Won’t allow Social Media to hurt India’s election process: Govt

India will make efforts to protect its citizens from influence campaigns on social media that could undermine the election process, Union information technology (IT) minister Ravi Shankar Prasad told a gathering of ministers from G-20 nations, the government said on Sunday.

“India had taken a serious note of reported misuse of social media platform data,” a statement from the IT ministry quoted Prasad as saying at the G-20 Digital Economy Ministerial meeting in Salata, Argentina. “Such platforms will never be allowed to abuse our election process for extraneous means.”

The comments come amid worry that data of users on web services such as Facebook and Twitter can be mined and misused in order to influence poll outcomes, a concern stemming from the Cambridge Analytica scandal. The minister also met messaging service WhatsApp’s global head last week to convey the concerns over the spread of fake news in the country.

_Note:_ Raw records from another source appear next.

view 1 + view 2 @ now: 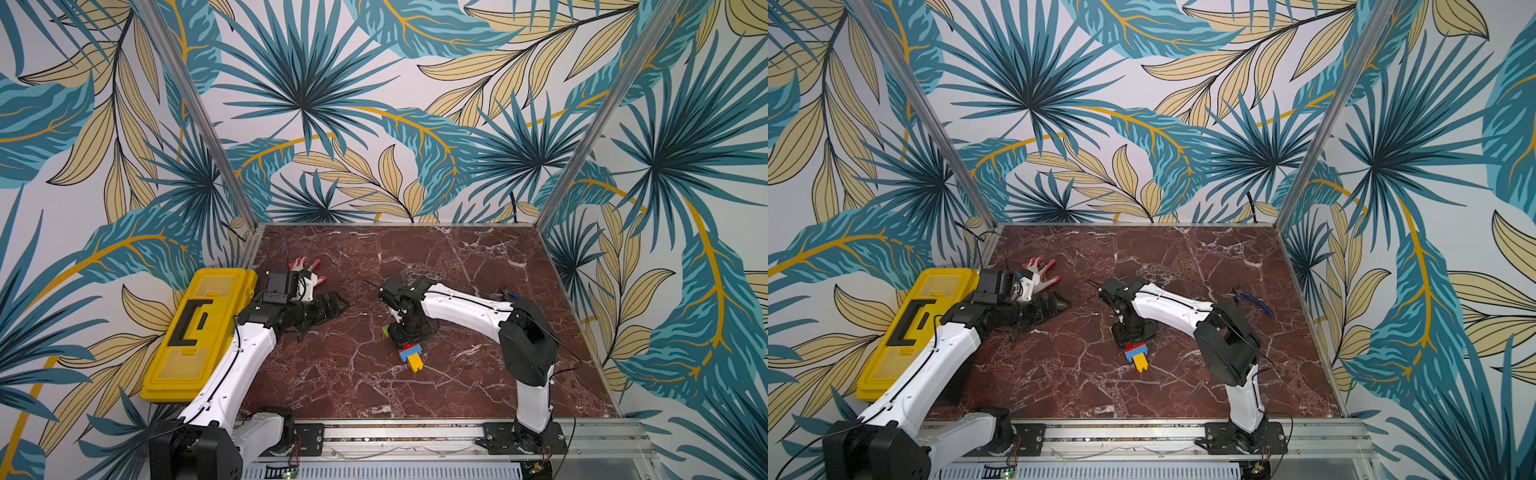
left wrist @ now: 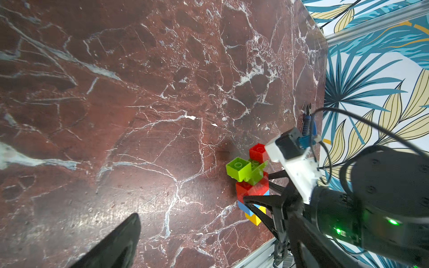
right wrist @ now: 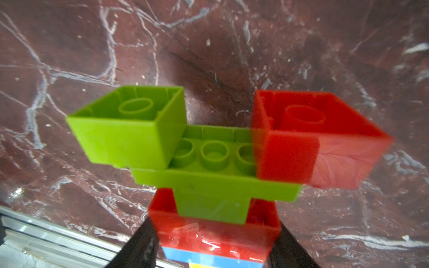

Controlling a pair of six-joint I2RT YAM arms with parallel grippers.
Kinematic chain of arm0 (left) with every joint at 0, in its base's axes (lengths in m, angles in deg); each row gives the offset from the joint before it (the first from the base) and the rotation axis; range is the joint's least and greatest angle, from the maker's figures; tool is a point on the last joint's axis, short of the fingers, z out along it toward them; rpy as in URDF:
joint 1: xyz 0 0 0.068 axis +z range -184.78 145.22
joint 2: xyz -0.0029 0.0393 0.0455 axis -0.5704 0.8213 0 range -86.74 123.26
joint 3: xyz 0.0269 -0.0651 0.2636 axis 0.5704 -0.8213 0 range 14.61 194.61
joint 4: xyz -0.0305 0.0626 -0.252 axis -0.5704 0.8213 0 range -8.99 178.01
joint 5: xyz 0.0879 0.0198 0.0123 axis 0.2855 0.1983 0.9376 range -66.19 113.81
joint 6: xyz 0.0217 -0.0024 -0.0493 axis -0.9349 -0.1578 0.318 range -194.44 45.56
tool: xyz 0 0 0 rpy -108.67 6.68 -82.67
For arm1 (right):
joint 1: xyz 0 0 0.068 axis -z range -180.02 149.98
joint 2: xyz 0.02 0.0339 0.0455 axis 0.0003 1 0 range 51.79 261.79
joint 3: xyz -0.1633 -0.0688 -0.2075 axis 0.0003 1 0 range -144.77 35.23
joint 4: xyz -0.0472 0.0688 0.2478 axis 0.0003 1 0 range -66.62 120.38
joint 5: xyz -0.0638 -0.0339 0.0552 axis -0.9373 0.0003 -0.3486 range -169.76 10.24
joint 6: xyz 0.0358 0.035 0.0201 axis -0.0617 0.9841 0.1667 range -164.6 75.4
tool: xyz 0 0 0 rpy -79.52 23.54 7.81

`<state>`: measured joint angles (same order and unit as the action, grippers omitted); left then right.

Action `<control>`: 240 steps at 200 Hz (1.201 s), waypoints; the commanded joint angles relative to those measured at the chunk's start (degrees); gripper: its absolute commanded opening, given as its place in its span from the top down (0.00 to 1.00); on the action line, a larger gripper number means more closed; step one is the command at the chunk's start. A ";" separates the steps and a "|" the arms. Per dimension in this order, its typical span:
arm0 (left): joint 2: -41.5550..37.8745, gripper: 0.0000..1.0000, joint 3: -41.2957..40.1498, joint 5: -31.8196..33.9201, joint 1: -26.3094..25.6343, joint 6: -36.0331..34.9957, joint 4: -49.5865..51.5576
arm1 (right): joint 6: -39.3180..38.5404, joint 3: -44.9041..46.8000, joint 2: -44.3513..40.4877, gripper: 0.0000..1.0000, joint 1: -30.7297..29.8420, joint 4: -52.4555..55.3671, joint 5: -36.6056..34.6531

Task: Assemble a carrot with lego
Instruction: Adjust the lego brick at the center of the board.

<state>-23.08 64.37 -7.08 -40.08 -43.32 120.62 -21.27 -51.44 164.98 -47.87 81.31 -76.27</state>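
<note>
The carrot [image 1: 409, 353] lies low over the marble table near its middle, yellow tip [image 1: 415, 363] pointing to the front edge. It also shows in the other top view, carrot [image 1: 1136, 353]. My right gripper [image 1: 409, 338] comes down from above and is shut on the carrot's red body brick [image 3: 213, 232]. Its black fingers [image 3: 139, 246] press both sides of that brick. Past the red brick sit a long green brick [image 3: 216, 183], a small green brick [image 3: 130, 134] and a small red brick [image 3: 313, 139]. My left gripper [image 1: 338, 306] hovers open and empty beside the toolbox, well left of the carrot.
A yellow toolbox [image 1: 199, 332] stands along the table's left edge. A red and white glove [image 1: 307, 270] lies behind my left wrist. Blue-handled pliers [image 1: 1252, 301] rest near the right wall. Patterned walls close in three sides, and a metal rail [image 1: 395, 432] runs along the front.
</note>
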 commanded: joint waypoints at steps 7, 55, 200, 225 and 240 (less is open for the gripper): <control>0.28 0.01 -0.53 0.04 0.29 0.22 -1.90 | -1.30 -0.52 1.15 0.50 0.74 0.21 1.00; 0.24 0.01 -0.98 1.02 0.29 0.49 -2.25 | -0.97 0.82 3.16 0.49 1.11 -3.25 2.13; 2.49 0.01 8.89 26.83 0.88 2.99 -1.31 | -1.72 14.25 -32.04 0.01 1.39 -7.02 -13.05; 3.39 0.01 12.36 33.33 2.84 -0.60 -3.99 | -3.51 22.58 -49.20 0.01 5.95 -16.98 -32.50; -0.32 0.01 5.49 41.39 2.83 -6.79 -15.78 | -7.84 33.87 -59.49 0.01 8.27 -34.17 -41.52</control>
<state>-19.72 75.18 19.41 -38.16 -41.77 116.43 -24.00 -30.92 115.93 -42.87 65.33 -96.97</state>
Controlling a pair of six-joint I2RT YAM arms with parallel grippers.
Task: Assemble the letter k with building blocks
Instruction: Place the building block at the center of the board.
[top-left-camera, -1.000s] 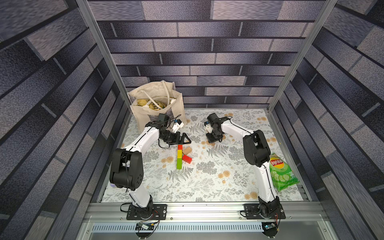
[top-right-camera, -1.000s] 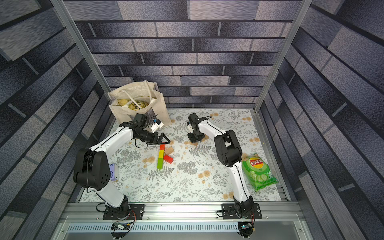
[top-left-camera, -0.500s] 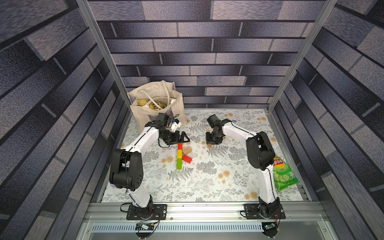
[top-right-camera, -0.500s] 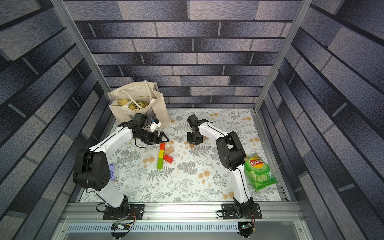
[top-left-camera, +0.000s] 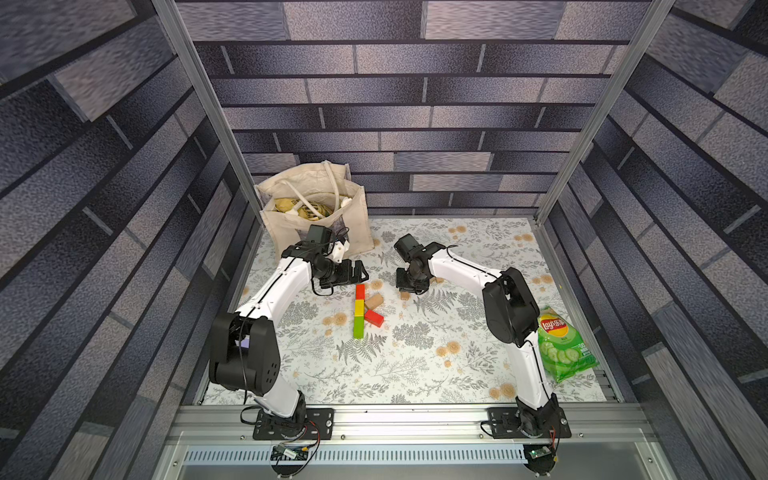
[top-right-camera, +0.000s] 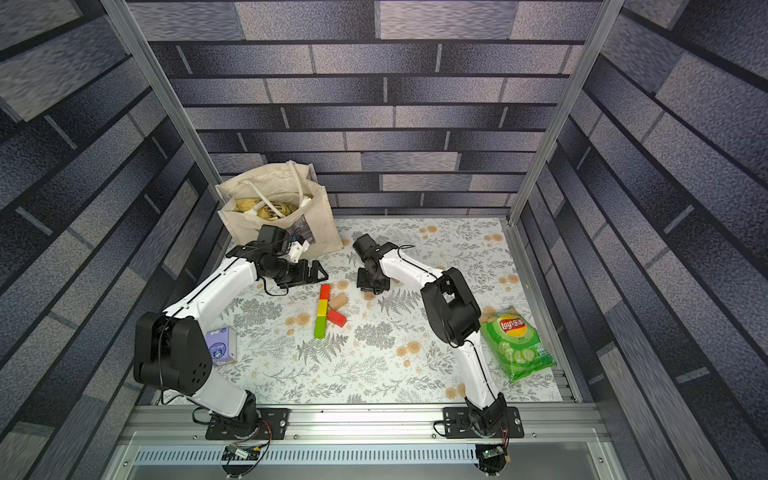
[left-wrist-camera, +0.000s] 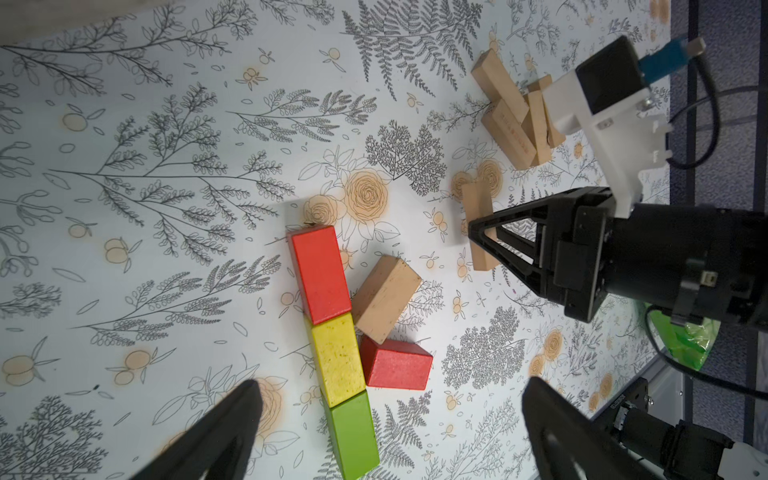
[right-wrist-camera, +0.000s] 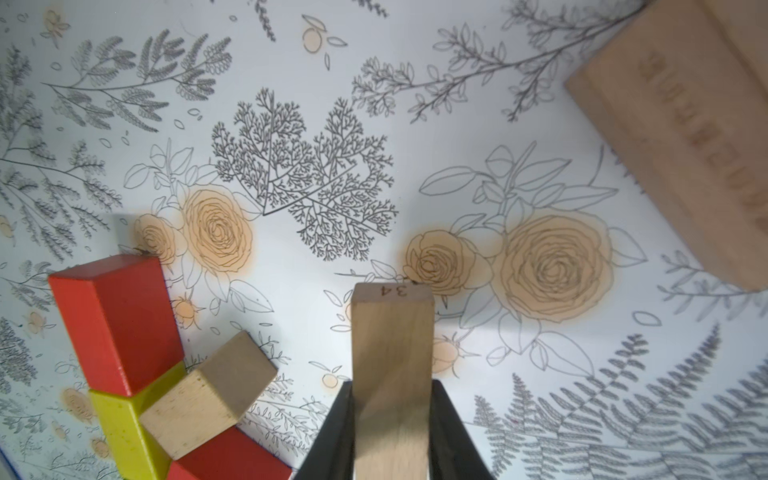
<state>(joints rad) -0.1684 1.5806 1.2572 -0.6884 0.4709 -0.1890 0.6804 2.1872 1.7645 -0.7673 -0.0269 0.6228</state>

In March, Cambridge Analytica was found to have misused a partnership with Facebook to glean user data in order to create psychological and political profiles that could then lead to targeted influence campaigns. The company is believed to have used such tactics in 2016 for the Brexit vote and the US presidential elections.

Facebook chief executive officer Mark Zuckerberg said after the scandal that the platform was changing the way it shared data with third-party applications, and apologised for the “breach of trust”.

Data of Indian users was also believed to have been harvested, and Prasad told Parliament last month that the Central Bureau of Investigations will investigate if any information relating to Indian voters was illegally obtained or misused.

Prasad also told the G20 meeting, which included his counterparts from 18 others countries and the European Union, that India was taking all possible steps to make the cyberspace safe. The meeting was held on August 23 and 24.

In his speech, the minister spoke in connection with a raging debate on privacy, saying “privacy cannot prohibit innovation nor can privacy become the shield for the corrupt or terrorists. We need data to improve business but the data must be anonymous, objective, and taken with consent”, according to the statement.

While it was unclear from the government release if Prasad was referring to anything in particular, the comment comes against the backdrop of the opposition to the Aadhaar programme that has been challenged in the top court for being a threat to Indians’ right to privacy.

Prasad said the Supreme Court too had elaborated these aspects while upholding right to privacy, and hence a “fine balance needs to be struck between data availability, innovation, anonymity and privacy”.

India’s digital infrastructure includes 1.21 billion mobile phones, of which 450 million are smartphones; nearly 500 million internet subscriber, and optical fibre connectivity to 250,000 village clusters, Prasad said in his speech, giving the leaders a sense of India’s digital infrastructure scale.